_EXERCISE OBJECTIVE_
Quote the entries below from the line with "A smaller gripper" through the line with "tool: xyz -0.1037", both ends included, and only those lines.

_DATA_
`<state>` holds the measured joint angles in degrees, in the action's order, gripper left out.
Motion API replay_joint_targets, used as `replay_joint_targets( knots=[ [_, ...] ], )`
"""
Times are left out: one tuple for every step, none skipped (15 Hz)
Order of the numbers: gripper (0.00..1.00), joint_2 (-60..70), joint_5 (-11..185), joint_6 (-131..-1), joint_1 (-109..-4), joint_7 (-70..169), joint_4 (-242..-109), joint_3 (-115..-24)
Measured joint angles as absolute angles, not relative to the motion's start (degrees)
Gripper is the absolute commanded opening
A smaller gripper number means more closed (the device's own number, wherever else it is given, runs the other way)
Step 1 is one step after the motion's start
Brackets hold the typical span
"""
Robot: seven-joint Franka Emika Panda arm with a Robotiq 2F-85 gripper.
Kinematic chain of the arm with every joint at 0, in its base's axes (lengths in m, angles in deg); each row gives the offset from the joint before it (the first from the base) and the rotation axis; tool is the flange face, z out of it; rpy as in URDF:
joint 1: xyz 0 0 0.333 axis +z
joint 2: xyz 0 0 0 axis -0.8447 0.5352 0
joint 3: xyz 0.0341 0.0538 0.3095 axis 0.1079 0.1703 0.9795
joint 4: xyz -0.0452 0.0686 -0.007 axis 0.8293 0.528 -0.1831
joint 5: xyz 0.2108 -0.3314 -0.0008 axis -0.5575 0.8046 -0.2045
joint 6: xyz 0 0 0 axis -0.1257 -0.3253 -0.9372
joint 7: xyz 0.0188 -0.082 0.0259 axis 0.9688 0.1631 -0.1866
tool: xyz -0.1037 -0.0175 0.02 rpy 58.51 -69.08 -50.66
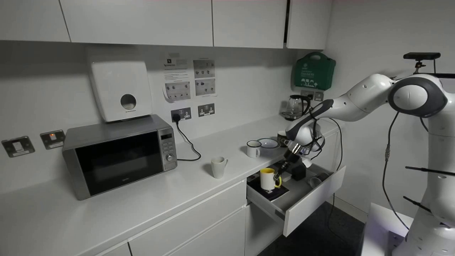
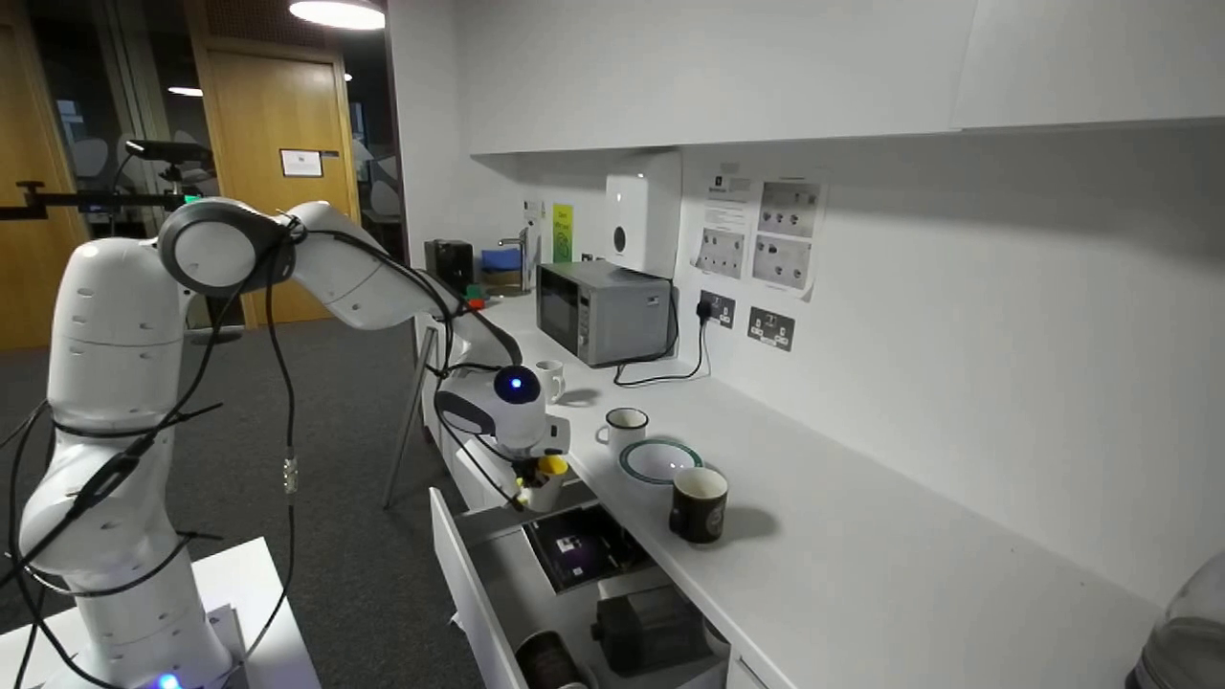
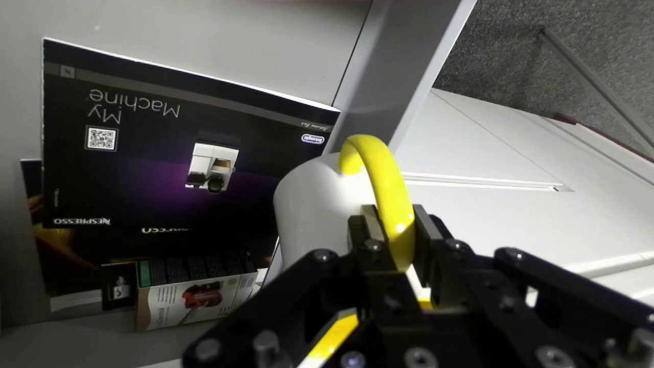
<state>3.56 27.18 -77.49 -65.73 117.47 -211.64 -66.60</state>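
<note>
My gripper (image 3: pixel 392 220) is shut on the curved yellow handle (image 3: pixel 380 174) of a white mug (image 3: pixel 311 204), one finger on each side of the handle. In both exterior views the mug (image 1: pixel 267 182) is upright and shows a yellow inside. It is at the far end of a pulled-out drawer (image 2: pixel 498 565), above or beside a black booklet (image 3: pixel 153 153); whether its base touches anything I cannot tell. The gripper's fingers hide part of the mug in the wrist view.
On the counter (image 1: pixel 199 188) stand a pale mug (image 1: pixel 218 167), a white rimmed mug (image 1: pixel 253 148), a bowl (image 2: pixel 660 461) and a black mug (image 2: pixel 699 505). The drawer also holds a dark appliance (image 2: pixel 651 627) and a lying cup (image 2: pixel 547 660). A microwave (image 1: pixel 121 153) sits farther along.
</note>
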Motion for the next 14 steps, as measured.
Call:
replay_joint_targets(
  knots=[
    [0.05,4.2,26.7,-78.2,-65.7,117.9,-211.1,-66.3],
    [0.05,4.8,26.3,-78.9,-65.7,118.4,-210.6,-66.0],
    [0.05,5.4,26.1,-79.4,-65.7,118.9,-210.2,-65.8],
    [0.05,6.0,25.9,-79.8,-65.7,119.3,-210.1,-65.6],
    [0.05,6.4,25.8,-80.1,-65.7,119.6,-210.0,-65.4],
    [0.05,6.8,25.7,-80.6,-65.7,119.7,-209.8,-65.2],
    [0.05,7.3,25.4,-81.1,-65.7,120.0,-209.5,-65.0],
    [0.05,7.9,25.0,-81.6,-65.7,120.4,-209.2,-64.8],
    [0.05,8.3,24.7,-81.9,-65.7,120.7,-208.8,-64.8],
    [0.05,8.8,24.4,-82.3,-65.7,121.0,-208.4,-64.8],
    [0.05,9.2,24.2,-82.7,-65.8,121.2,-208.3,-64.8],
    [0.05,9.5,24.0,-82.9,-65.8,121.3,-208.2,-64.8],
    [0.05,9.8,23.9,-83.1,-65.9,121.4,-208.1,-64.8],
    [0.05,10.1,23.7,-83.2,-66.0,121.6,-208.1,-64.8]
  ],
)
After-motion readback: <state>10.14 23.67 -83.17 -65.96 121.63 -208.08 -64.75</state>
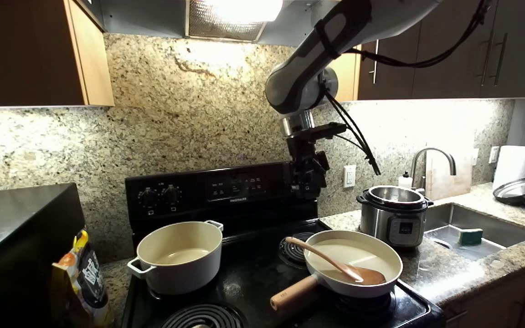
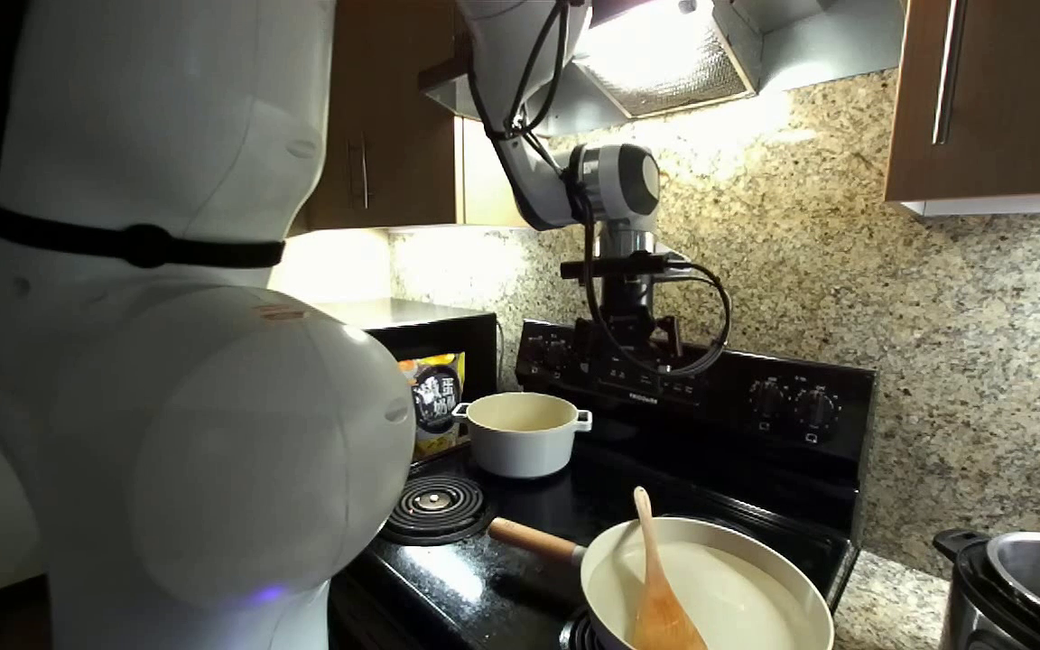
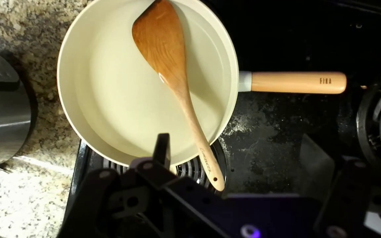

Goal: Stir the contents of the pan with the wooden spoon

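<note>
The cream-white pan sits on the stove, its thick pale wooden handle pointing away from the steel pot. A smooth off-white layer, the contents, covers its bottom. Resting in the pan is the wooden spoon, its broad head inside and its handle leaning across the rim. The handle's tip sticks out past the pan in all views. My gripper hangs in the air above the stove, well higher than the pan. In the wrist view the gripper is wide open, nothing between its fingers; the spoon's tip appears far below them.
A deeper two-handled cream pot stands elsewhere on the stove. A steel electric pot is on the counter beside the pan. The control panel rises behind the burners. A colourful bag leans by a black appliance.
</note>
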Tool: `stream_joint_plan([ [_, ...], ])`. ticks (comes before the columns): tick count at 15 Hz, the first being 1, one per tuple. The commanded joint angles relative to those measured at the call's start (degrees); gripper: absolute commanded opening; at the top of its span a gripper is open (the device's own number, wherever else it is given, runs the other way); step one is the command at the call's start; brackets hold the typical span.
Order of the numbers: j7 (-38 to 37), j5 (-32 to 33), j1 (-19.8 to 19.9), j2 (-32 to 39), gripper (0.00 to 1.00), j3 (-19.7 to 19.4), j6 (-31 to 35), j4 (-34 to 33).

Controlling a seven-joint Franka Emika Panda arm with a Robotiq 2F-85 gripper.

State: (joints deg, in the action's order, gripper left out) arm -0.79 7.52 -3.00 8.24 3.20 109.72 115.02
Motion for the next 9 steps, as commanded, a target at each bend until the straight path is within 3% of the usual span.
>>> stream_joint_plan([
  [1, 8.75, 0.75, 1.44, 6.24, 1.00, -1.20, 1.13, -4.47],
  [6, 22.12, 6.78, 2.77, 11.62, 1.00, -1.99, 4.43, -5.17],
  [9, 25.33, 7.81, 3.54, 9.71, 1.00, -1.22, 16.78, 1.44],
])
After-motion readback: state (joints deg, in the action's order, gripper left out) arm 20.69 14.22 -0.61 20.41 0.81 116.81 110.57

_FINISHED TASK_
A smaller gripper number means more closed (the device's own number, wherever else it is given, runs the other way)
Step 1 is one step after the motion's start
Brackets hold the typical span
"""
Robot: seven-joint Franka Emika Panda arm with a Robotiq 2F-85 gripper.
Kinematic chain of the arm with every joint at 0, in its base's axes (lengths in m, angles in deg); each row gives the offset from the joint before it (the first from the base) and the rotation axis; tool is the flange face, z out of it; rpy as in URDF:
joint 1: xyz 0 0 0.333 axis +z
joint 2: xyz 0 0 0 axis -0.8447 0.5352 0
joint 3: xyz 0.0341 0.0538 0.3095 axis 0.1079 0.1703 0.9795
joint 4: xyz -0.0452 0.0686 -0.007 axis 0.8293 0.528 -0.1831
joint 5: xyz 0.2108 -0.3314 -0.0008 axis -0.5575 0.8046 -0.2045
joint 6: xyz 0 0 0 axis -0.1257 -0.3253 -0.9372
joint 7: xyz 0.0188 -0.082 0.0259 axis 0.9688 0.1631 -0.1866
tool: xyz -0.1037 -0.0175 0.02 rpy 58.51 -69.08 -50.66

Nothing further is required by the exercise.